The Collateral Agent shall be fully justified in failing or refusing to take any
action under this Agreement or any other Loan Document unless it shall first
receive such advice or concurrence of a majority in interest of the Lenders (or
such other proportion as may be required herein) to authorize or require such
action as it deems appropriate or it shall first be indemnified to its
satisfaction by the Lenders against any and all liability and expense that may
be incurred by it by reason of taking or continuing to take any such action. The
Collateral Agent shall in all cases be fully protected in acting, or in
refraining from acting, under this Agreement and the other Loan Documents in
accordance with a request of each of a majority in interest of the Lenders (or
such proportion as may be required herein) to authorize or require such action,
and such request and any action taken or failure to act pursuant thereto shall
be binding upon all the Lenders and all future holders of the Promissory Notes.
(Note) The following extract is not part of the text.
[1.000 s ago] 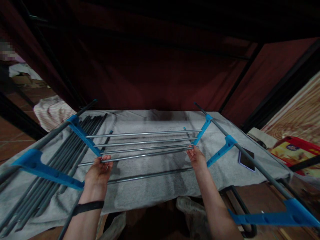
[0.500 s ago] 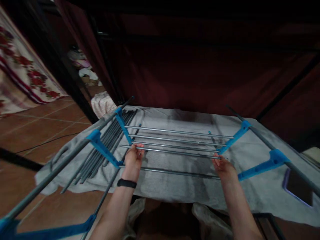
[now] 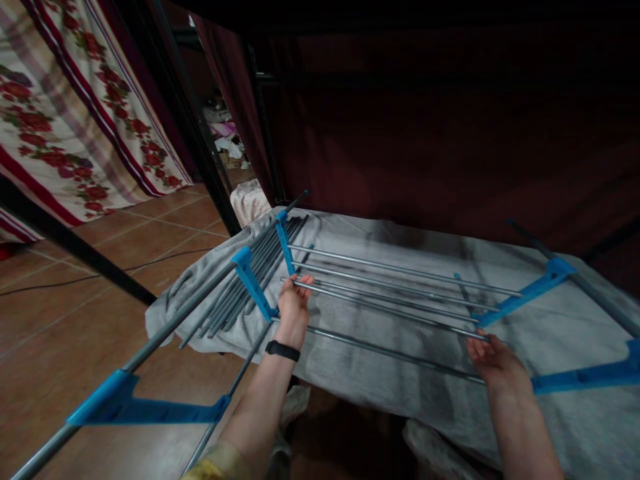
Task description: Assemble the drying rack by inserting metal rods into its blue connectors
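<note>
Dim room, dark red fabric wall (image 3: pixel 425 153) behind a table under a grey cloth (image 3: pixel 565 333). Above the cloth's middle, one thin metal rod (image 3: pixel 399 313) is held off the surface, the nearest of four rods that run across between blue brackets.

Left hand (image 3: pixel 293 307), black wristband (image 3: pixel 283 350) on the wrist, is curled around the rod's left end, just beside the left bracket (image 3: pixel 286 248). Right hand (image 3: pixel 495 363) has its fingertips at the rod's right end, near the right bracket (image 3: pixel 520 297); whether it is closed on the rod, cannot tell.

Step in hand, my read: fitting this rod across the two brackets. The next move calls for both ends kept level and lined up with the bracket holes, which are too small to see here.

Another rod (image 3: pixel 380 351) lies flat on the cloth, nearer the person than the held one. A bundle of loose grey rods (image 3: pixel 245 293) lies along the cloth's left edge, under a long side pole (image 3: pixel 200 307) with more blue brackets. A matching pole and blue bracket (image 3: pixel 585 380) cross the cloth's right side.

Left of the cloth: brown tiled floor (image 3: pixel 100 267), a thin cable on it, a black frame post (image 3: pixel 190 127), a red floral curtain (image 3: pixel 65 127). A striped bundle of fabric (image 3: pixel 247 200) sits at the cloth's far left corner.
</note>
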The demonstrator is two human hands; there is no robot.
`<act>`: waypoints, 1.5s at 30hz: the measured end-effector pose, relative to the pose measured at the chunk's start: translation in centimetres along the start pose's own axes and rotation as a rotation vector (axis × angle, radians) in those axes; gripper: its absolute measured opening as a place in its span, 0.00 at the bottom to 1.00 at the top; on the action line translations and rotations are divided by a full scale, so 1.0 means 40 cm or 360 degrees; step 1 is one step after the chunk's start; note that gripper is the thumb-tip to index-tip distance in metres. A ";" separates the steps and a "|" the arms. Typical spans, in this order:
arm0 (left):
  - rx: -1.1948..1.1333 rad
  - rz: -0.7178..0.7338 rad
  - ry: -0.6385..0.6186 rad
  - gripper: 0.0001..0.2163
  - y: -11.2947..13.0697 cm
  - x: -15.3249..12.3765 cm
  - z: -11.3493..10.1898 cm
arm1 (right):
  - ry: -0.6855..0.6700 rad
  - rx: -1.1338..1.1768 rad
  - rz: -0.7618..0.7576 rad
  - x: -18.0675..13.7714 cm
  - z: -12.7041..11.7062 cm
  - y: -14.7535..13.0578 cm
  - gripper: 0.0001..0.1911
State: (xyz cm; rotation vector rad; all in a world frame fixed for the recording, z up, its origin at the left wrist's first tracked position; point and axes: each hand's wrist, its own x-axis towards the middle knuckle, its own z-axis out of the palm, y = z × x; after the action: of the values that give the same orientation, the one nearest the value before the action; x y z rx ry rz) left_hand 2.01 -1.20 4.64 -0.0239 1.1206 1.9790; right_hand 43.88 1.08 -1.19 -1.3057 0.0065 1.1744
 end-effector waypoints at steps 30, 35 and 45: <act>0.0216 0.0117 -0.0467 0.10 -0.076 -0.070 0.024 | 0.0069 0.0011 0.0037 0.018 0.002 0.011 0.10; 0.0257 0.0166 -0.0647 0.14 -0.102 -0.107 0.045 | 0.0068 0.0016 0.0066 0.026 -0.003 0.016 0.11; 0.0363 0.0255 -0.0985 0.14 -0.110 -0.205 0.092 | -0.0161 0.0000 0.0173 -0.013 0.031 0.064 0.12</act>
State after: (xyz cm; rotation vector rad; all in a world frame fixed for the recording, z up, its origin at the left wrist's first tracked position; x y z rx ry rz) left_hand 11.60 -2.85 6.98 0.7665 0.9387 1.7891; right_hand 41.22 1.16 -2.32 -1.2572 0.0040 1.3320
                  (e) Non-Reliance on Collateral Agent and Other Lenders. Each
Lender expressly acknowledges that neither the Collateral Agent nor any of its
officers, directors, employees, agents, attorneys and other advisors, partners,
attorneys-in-fact or affiliates have made any representations or warranties to
it and that no act by the Collateral Agent hereinafter taken, including any
review of the affairs of Debtor or any affiliate of Debtor, shall be deemed to
constitute any representation or warranty by the Collateral Agent to any Lender.
Each Lender represents to the Collateral Agent that it has, independently and
without reliance upon the Collateral Agent or any other Lender, and based on
such documents and information as it has deemed appropriate, made its own
appraisal of and investigation into the business, operations, property,
financial and other condition, prospects and creditworthiness of Debtor and its
affiliates and made its own decision to make its loans under its Promissory Note
and enter into this Agreement. Each Lender also represents that it will,
independently and without reliance upon the Collateral Agent or any other
Lender, and based on such documents and information as it shall deem appropriate
at the time, continue to make its own credit analysis, appraisals and decisions
in taking or not taking action under this Agreement and the other Loan
Documents, and to make such investigation as it deems necessary to inform itself
as to the business, operations, property, financial and other condition,
prospects and creditworthiness of Debtor and its affiliates. The Collateral
Agent shall not have any duty or responsibility to provide any Lender with any
credit or other information concerning the business, operations, property,
condition (financial or otherwise), prospects or creditworthiness of Debtor or
any affiliate of Debtor that may come into the possession of the Collateral
Agent or any of its officers, directors, employees, agents, attorneys and other
advisors, partners, attorneys-in-fact or affiliates.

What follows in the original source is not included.